With the 3 private slots, this gives us 512 slots total.
Motivation for this is in addition to assigned devices
support more memory hotplug slots, where 1 slot is
used by a hotplugged memory stick.
It will allow to support upto 256 hotplug memory
slots and leave 253 slots for assigned devices and
other devices that use them.
Signed-off-by: Igor Mammedov <[email protected]>
---
previously increased to 125 slots for assigned devices
by 0f888f5acd
---
arch/x86/include/asm/kvm_host.h | 2 +-
1 file changed, 1 insertion(+), 1 deletion(-)

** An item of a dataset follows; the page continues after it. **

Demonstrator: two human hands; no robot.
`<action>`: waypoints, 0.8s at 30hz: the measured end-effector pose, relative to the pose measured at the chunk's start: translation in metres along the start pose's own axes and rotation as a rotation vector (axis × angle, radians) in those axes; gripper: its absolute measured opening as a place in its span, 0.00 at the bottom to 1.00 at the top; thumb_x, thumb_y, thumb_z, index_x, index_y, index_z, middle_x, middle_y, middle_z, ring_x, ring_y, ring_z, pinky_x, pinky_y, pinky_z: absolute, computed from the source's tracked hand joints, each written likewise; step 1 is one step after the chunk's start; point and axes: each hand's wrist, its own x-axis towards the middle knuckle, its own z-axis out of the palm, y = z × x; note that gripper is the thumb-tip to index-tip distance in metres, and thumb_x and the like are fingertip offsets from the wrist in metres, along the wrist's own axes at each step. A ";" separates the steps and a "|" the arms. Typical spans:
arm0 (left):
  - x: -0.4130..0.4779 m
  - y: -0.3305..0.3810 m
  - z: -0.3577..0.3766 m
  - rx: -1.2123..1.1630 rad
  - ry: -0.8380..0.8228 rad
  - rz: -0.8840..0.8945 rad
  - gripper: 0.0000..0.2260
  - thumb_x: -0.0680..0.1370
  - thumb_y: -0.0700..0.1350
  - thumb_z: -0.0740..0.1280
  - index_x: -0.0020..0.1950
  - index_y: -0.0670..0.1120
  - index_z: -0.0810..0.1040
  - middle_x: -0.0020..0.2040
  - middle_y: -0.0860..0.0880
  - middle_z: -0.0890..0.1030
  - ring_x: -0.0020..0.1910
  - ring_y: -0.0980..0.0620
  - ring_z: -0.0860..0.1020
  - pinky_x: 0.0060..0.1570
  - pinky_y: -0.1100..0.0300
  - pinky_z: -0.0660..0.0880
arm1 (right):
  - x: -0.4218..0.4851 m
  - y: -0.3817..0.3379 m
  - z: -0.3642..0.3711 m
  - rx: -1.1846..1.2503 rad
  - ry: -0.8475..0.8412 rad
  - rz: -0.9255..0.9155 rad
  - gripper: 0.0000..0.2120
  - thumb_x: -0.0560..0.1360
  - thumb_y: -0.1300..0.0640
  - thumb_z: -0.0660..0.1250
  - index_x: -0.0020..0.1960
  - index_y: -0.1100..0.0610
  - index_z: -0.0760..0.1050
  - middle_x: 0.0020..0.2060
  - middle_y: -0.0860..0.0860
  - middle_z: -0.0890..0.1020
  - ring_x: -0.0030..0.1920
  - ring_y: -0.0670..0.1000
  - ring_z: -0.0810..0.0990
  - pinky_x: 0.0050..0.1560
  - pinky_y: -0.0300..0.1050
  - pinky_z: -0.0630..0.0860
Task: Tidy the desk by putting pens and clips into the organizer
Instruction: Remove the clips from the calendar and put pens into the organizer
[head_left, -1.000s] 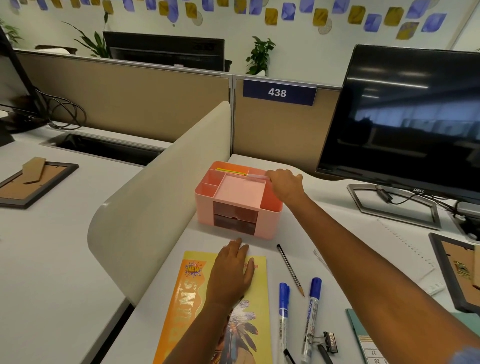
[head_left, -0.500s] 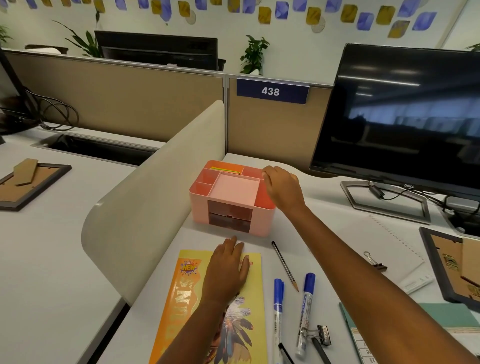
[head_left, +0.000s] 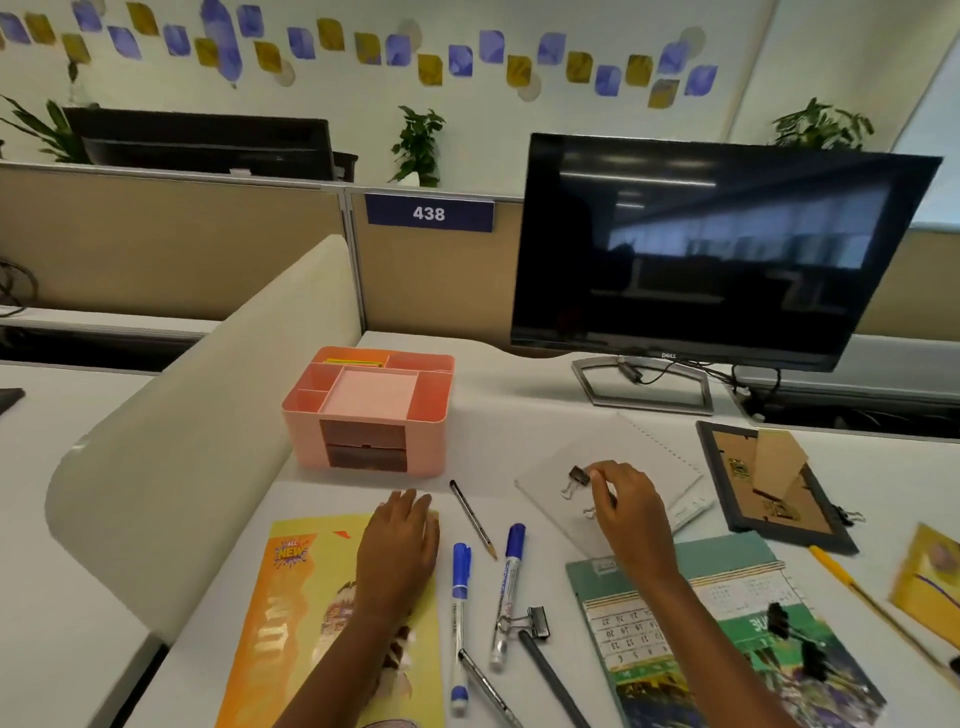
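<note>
The pink organizer (head_left: 311, 410) stands at the back left of the desk. My right hand (head_left: 626, 501) pinches a small black binder clip (head_left: 577, 477) over a white notebook (head_left: 631, 447), right of the organizer. My left hand (head_left: 400, 545) lies flat and open on a yellow magazine (head_left: 291, 597). Between my hands lie a pencil (head_left: 472, 519) and two blue markers (head_left: 460, 587) (head_left: 510, 577). A larger binder clip (head_left: 535, 622) and two dark pens (head_left: 550, 675) lie nearer me.
A Dell monitor (head_left: 717, 249) stands at the back right. A dark picture frame (head_left: 769, 483) lies face down on the right, a green calendar (head_left: 727, 634) with black clips on it below it. A curved cream divider (head_left: 197, 447) borders the desk on the left.
My right hand left the organizer's rim, swung right and back toward me, and took hold of the small binder clip on the white notebook. The left hand stayed on the magazine.
</note>
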 end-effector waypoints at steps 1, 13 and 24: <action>-0.001 0.011 0.001 -0.025 -0.007 -0.009 0.20 0.75 0.47 0.54 0.45 0.40 0.83 0.44 0.42 0.85 0.42 0.42 0.84 0.39 0.51 0.80 | -0.008 0.008 -0.009 -0.004 0.004 0.029 0.07 0.76 0.63 0.62 0.49 0.61 0.78 0.42 0.57 0.83 0.42 0.55 0.78 0.42 0.41 0.71; -0.037 0.162 0.019 -0.204 -0.214 0.164 0.22 0.80 0.52 0.48 0.72 0.46 0.64 0.74 0.44 0.61 0.74 0.46 0.58 0.72 0.53 0.57 | -0.087 0.076 -0.100 -0.053 0.025 0.298 0.07 0.75 0.63 0.62 0.48 0.62 0.79 0.44 0.59 0.82 0.46 0.58 0.79 0.44 0.48 0.76; -0.072 0.209 0.054 -0.065 -0.260 0.229 0.20 0.73 0.52 0.54 0.54 0.45 0.81 0.55 0.42 0.82 0.53 0.43 0.81 0.52 0.48 0.76 | -0.139 0.114 -0.166 -0.056 -0.250 0.562 0.29 0.73 0.57 0.67 0.70 0.61 0.59 0.69 0.57 0.63 0.69 0.55 0.63 0.66 0.46 0.66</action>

diff --git a/arch/x86/include/asm/kvm_host.h b/arch/x86/include/asm/kvm_host.h
index 6ed0c30..cfd60e3 100644
--- a/arch/x86/include/asm/kvm_host.h
+++ b/arch/x86/include/asm/kvm_host.h
@@ -33,7 +33,7 @@
#define KVM_MAX_VCPUS 255
#define KVM_SOFT_MAX_VCPUS 160
-#define KVM_USER_MEM_SLOTS 125
+#define KVM_USER_MEM_SLOTS 509
/* memory slots that are not exposed to userspace */
#define KVM_PRIVATE_MEM_SLOTS 3
#define KVM_MEM_SLOTS_NUM (KVM_USER_MEM_SLOTS + KVM_PRIVATE_MEM_SLOTS)
--
1.8.3.1
On 06/11/2014 16:52, Igor Mammedov wrote:
> With the 3 private slots, this gives us 512 slots total.
> Motivation for this is in addition to assigned devices
> support more memory hotplug slots, where 1 slot is
> used by a hotplugged memory stick.
> It will allow to support upto 256 hotplug memory
> slots and leave 253 slots for assigned devices and
> other devices that use them.
>
> Signed-off-by: Igor Mammedov <[email protected]>
It would use more memory, and some loops are now becoming more
expensive. In general adding a memory slot to a VM is not cheap, and I
question the wisdom of having 256 hotplug memory slots. But the
slowdown mostly would only happen if you actually _use_ those memory
slots, so it is not a blocker for this patch.
We probably should change the kmemdup + heap sort of
__kvm_set_memory_region + update_memslots to copy the array and insert
the new item at the right place, at the same time. Using a heap sort is
overkill and unnecessarily goes from O(n^2) to O(n^2 log n). With a
bigger constant in front as well.
If you want to do it, I'd be grateful. Otherwise I can look at it as
time permits.
Paolo
memslots is a sorted array, when slot changes in it
with current heapsort it would take O(n log n) time
to update array, while using insertion sort like
algorithm on array with 1 item out of order will
take only O(n) time.
Replace current heapsort with custom sort that
takes advantage of memslots usage pattern and known
position of changed slot.
performance change of 128 memslots insersions with
gradually increasing size (the worst case):
heap sort custom sort
max: 249747 15654 cycles
min: 52536 5562 cycles
with custom sort alg taking 90% less then original
update time.
Signed-off-by: Igor Mammedov <[email protected]>
---
virt/kvm/kvm_main.c | 54 +++++++++++++++++++++++++++++------------------------
1 file changed, 30 insertions(+), 24 deletions(-)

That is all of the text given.